▶ [ASSIGNED TASK] In the records below, find every line with the word "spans" and copy it.

Excerpts from a dataset

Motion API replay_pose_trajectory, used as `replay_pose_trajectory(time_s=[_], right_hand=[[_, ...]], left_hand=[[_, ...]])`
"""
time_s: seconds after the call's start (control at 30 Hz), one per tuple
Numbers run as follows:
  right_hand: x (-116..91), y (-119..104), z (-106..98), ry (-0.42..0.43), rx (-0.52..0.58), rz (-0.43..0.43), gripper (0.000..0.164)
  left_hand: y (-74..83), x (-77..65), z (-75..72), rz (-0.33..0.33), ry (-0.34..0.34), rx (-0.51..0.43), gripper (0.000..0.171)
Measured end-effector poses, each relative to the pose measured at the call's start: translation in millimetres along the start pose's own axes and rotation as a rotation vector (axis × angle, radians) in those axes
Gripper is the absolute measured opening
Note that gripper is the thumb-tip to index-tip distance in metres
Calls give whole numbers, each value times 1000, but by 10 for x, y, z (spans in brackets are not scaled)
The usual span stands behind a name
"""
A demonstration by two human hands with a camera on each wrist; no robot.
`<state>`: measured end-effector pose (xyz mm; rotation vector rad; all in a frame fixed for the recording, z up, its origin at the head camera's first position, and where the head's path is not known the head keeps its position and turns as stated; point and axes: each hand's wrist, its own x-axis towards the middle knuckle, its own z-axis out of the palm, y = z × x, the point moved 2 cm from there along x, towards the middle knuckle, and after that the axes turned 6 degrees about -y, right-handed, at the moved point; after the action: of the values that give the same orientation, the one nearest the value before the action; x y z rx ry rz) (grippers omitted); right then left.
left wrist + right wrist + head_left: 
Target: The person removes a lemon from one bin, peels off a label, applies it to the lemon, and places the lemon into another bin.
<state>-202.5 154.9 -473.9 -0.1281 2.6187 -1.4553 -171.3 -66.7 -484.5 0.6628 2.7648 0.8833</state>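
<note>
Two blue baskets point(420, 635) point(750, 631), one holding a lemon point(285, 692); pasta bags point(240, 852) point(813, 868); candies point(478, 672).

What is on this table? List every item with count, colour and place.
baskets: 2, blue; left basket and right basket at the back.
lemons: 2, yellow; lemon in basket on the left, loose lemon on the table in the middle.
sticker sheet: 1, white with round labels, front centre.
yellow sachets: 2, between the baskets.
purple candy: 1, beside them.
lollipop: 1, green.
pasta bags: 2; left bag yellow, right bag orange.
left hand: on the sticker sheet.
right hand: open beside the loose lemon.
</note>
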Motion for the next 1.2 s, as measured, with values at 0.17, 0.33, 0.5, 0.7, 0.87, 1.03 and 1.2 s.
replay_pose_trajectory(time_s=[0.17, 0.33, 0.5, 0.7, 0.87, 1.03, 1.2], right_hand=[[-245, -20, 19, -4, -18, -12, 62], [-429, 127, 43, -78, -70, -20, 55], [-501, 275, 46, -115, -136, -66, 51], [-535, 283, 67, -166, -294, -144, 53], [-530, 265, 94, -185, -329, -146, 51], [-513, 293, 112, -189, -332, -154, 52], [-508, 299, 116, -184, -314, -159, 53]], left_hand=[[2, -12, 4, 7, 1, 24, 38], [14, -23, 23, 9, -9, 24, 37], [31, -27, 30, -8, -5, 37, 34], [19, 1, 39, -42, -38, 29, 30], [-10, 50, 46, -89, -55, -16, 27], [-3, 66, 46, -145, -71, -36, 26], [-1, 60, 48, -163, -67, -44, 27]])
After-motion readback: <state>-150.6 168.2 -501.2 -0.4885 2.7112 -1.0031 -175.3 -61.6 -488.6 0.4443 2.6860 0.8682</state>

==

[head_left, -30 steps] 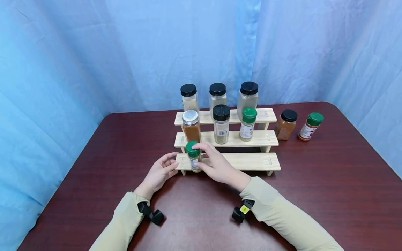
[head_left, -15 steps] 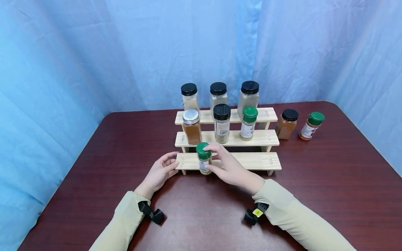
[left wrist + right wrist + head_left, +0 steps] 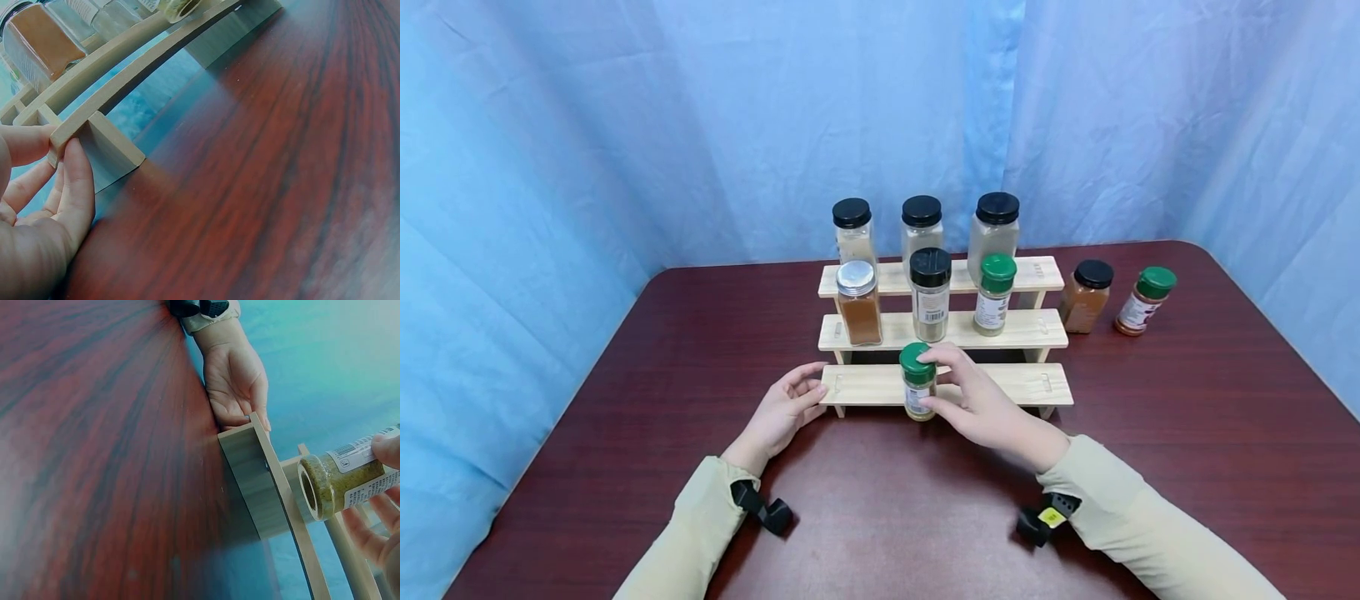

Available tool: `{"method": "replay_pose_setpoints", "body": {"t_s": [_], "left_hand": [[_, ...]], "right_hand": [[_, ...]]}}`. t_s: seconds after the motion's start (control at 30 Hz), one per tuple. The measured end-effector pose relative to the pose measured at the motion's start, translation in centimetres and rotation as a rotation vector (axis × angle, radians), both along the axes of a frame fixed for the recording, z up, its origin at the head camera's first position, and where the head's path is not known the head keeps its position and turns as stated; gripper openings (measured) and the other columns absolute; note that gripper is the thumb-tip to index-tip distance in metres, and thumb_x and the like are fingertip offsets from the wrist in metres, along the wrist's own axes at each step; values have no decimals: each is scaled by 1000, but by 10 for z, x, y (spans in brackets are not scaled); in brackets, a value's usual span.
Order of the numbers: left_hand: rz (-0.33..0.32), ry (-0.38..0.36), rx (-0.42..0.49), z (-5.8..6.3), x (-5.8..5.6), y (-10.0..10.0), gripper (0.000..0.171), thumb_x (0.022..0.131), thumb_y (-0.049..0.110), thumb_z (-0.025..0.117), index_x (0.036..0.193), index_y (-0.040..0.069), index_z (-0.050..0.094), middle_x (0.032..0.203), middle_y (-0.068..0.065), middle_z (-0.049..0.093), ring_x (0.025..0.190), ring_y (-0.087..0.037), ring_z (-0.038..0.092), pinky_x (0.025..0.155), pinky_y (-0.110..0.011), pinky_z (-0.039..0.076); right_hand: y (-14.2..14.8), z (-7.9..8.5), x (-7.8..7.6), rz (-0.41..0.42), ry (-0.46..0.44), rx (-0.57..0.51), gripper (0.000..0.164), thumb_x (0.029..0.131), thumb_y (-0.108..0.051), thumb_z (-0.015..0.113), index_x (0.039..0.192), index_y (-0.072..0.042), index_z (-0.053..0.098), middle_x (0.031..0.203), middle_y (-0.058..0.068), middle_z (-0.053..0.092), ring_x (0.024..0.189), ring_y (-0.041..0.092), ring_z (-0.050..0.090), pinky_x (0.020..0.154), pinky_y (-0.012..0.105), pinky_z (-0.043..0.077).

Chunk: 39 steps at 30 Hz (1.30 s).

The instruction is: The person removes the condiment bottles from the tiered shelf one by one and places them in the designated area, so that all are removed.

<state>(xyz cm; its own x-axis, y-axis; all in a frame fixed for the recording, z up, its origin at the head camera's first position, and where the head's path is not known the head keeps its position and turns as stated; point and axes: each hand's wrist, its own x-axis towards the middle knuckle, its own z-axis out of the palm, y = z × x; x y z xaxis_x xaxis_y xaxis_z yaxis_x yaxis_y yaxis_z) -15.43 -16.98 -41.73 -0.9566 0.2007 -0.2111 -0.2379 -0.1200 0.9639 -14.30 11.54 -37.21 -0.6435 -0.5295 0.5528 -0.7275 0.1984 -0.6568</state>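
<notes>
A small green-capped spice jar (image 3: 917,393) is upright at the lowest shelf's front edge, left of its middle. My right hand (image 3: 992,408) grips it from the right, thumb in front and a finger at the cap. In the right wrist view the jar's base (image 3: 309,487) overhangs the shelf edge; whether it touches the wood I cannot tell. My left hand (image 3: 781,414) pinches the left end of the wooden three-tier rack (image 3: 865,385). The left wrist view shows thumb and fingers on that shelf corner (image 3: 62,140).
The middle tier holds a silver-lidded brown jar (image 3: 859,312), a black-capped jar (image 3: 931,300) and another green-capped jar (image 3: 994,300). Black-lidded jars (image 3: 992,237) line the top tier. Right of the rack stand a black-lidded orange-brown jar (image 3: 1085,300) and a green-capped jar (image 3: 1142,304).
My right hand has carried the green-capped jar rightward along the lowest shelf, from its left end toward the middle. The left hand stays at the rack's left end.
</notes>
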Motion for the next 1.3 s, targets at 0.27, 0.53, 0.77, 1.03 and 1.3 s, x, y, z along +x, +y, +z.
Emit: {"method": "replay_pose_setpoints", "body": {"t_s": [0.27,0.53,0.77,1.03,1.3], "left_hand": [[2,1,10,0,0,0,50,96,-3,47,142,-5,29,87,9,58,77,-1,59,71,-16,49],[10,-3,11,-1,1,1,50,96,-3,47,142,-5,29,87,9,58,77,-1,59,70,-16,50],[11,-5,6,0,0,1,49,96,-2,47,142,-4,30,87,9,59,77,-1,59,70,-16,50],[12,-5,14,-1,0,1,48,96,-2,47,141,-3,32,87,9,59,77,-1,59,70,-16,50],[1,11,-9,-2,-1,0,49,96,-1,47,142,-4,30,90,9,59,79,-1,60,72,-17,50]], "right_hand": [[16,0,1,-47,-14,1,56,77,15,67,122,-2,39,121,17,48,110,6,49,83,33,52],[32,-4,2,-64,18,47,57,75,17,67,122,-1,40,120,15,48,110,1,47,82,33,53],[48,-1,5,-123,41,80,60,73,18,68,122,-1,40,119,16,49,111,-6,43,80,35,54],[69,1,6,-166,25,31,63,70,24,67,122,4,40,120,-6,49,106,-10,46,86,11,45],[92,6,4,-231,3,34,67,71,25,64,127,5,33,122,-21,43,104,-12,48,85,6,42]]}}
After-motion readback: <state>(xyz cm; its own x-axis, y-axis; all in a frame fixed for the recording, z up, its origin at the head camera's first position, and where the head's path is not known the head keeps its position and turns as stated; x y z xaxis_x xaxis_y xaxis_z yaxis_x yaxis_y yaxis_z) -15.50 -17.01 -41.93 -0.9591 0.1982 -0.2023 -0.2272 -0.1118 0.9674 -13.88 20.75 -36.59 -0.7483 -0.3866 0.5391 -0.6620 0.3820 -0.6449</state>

▶ [WRITTEN REPLY]
Calls give whole numbers, each value times 1000, but by 10 for x, y, z (spans in brackets are not scaled)
Available tool: `{"method": "replay_pose_setpoints", "body": {"t_s": [_], "left_hand": [[_, ...]], "right_hand": [[_, ...]]}}`. t_s: seconds after the motion's start (control at 30 Hz), one per tuple. The measured end-effector pose relative to the pose measured at the motion's start, translation in centimetres and rotation as a rotation vector (axis × angle, radians), both along the axes of a frame fixed for the recording, z up, its origin at the head camera's first position, and where the head's path is not known the head keeps its position and turns as stated; gripper openings (measured) and the other columns absolute; note that gripper is the thumb-tip to index-tip distance in metres, and thumb_x and the like are fingertip offsets from the wrist in metres, along the wrist's own axes at each step; values have no decimals: each is scaled by 1000, but by 10 for z, x, y (spans in brackets are not scaled); in brackets, a value's usual span.

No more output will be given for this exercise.